In this work, we combine ideas from machine learning [8, 9, 10, 11, 12] and hierarchical planning [13]

to improve reactive robot control. Our approach does not require hand-specifying all the parameters of the reactive controller; instead, most parameters are optimized based on example navigation data through imitation learning

[14, 15, 8]. Similar to [11], we assume that localization information is available during robot operation, and focus on studying mechanisms to combine high-level planning and learning for low-level motion control. In contrast to [11], though, we use learning not only for controlling robot velocities, but also for predicting a local motion plan, which guides the velocities output by our approach. Our main insight is that by adding structure to the learning component of our system we can guide the learning process to find an appropriate complex mapping from the high-level plan to motion commands, without incurring in additional annotation costs. As suggested by our experimental evaluation, the added structure can improve overall navigation behavior in comparison to mapping a goal or a global plan directly to commands [10, 11]. Predicting a local plan also facilitates system interpretability upon execution.

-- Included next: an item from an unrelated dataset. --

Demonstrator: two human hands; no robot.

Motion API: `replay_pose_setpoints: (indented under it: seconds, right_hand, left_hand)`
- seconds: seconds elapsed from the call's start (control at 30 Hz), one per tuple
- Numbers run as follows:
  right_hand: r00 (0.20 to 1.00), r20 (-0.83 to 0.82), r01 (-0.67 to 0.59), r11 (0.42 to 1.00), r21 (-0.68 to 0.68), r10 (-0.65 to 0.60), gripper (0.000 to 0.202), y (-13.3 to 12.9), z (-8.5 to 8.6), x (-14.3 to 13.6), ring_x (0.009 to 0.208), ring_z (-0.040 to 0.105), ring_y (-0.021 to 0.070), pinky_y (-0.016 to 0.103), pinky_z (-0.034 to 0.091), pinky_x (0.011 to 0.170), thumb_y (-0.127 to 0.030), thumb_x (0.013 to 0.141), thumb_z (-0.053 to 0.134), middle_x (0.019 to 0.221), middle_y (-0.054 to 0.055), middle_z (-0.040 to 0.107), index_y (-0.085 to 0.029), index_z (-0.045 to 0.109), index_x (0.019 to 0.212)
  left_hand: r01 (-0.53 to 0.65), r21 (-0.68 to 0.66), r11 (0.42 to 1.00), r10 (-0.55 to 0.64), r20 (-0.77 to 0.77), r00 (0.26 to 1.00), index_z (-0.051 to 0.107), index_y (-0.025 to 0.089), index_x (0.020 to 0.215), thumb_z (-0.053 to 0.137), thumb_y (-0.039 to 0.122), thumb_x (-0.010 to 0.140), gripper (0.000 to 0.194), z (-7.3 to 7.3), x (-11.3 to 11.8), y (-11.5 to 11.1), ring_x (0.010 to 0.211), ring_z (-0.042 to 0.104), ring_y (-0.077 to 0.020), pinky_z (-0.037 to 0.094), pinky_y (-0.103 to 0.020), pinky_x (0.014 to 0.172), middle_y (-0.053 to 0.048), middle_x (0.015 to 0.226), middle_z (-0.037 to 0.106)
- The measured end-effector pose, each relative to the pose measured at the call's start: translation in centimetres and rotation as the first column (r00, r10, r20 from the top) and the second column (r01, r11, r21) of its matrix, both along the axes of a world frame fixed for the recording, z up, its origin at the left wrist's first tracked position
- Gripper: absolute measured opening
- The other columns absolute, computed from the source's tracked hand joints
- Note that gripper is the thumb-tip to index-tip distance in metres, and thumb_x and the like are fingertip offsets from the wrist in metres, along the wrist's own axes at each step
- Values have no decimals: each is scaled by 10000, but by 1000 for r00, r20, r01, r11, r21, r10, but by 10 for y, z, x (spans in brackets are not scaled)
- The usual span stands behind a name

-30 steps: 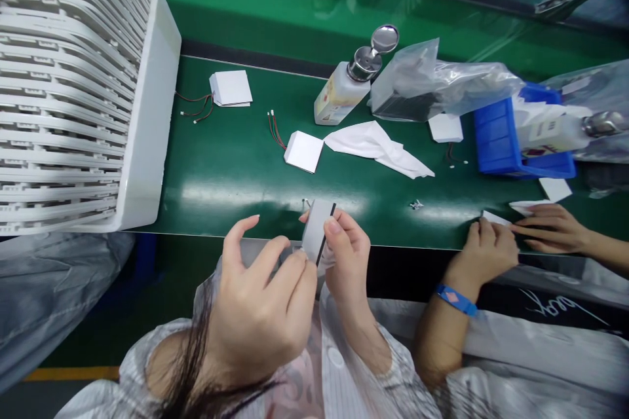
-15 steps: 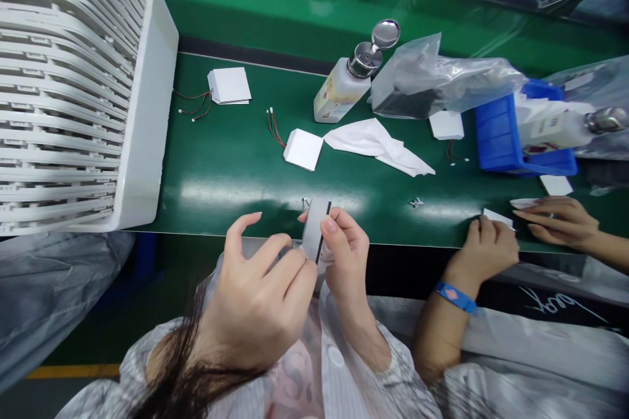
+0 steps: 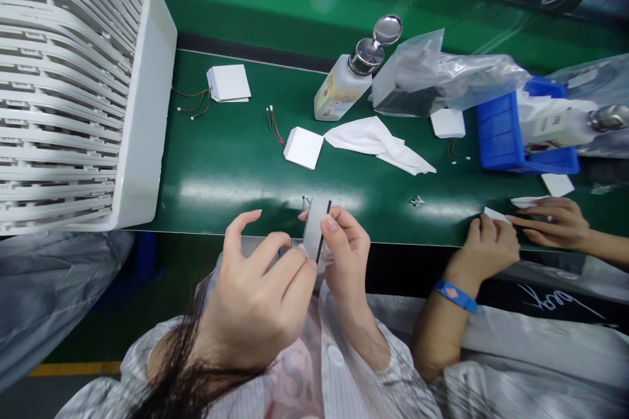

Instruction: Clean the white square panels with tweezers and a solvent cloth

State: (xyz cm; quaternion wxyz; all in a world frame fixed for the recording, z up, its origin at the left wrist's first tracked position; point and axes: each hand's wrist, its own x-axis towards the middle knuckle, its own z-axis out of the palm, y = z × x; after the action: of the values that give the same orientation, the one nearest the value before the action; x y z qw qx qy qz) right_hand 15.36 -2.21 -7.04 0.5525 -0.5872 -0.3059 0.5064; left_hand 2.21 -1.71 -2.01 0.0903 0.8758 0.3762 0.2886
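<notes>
My right hand grips a flat grey rectangular piece with a black edge, its thumb on the near face. Beside it, my left hand has its index finger raised and the other fingers curled against the piece's lower end. A bit of white wipe shows between the hands; most of it is hidden. Just past the piece, a small wire end is visible. On the bench ahead lies a white flat pack with red and black wires, touching a crumpled white cloth.
At left stands a white rack of plastic frames. A pump bottle, lid up, stands near a plastic-bagged block and a blue bin. Another wired pack lies at back left. A co-worker's hands work at right.
My hands and the grey piece stay almost still. The co-worker's far hand has shifted slightly left, toward their other hand.
</notes>
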Motion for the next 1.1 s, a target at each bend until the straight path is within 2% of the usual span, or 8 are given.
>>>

Fig. 1: Navigation scenario. The (solid) robot needs to reach the back of the foyer. The global planner provides an optimal solution (light green) based on a static environment map. Our navigation approach re-plans locally to adapt to the dynamic environment and control the robot towards the goal (translucent robots).

The proposed local trajectory planner and velocity controller of our approach adjust the behavior of the robot through simple, deep attention mechanisms. These mechanisms enable the robot to dynamically focus on different tasks: obstacle avoidance, social interaction, or following navigation plans. As a result, the robot is able to account for changing elements in the environment. It behaves in a manner that resembles complex rules that govern human use of space [16, 17].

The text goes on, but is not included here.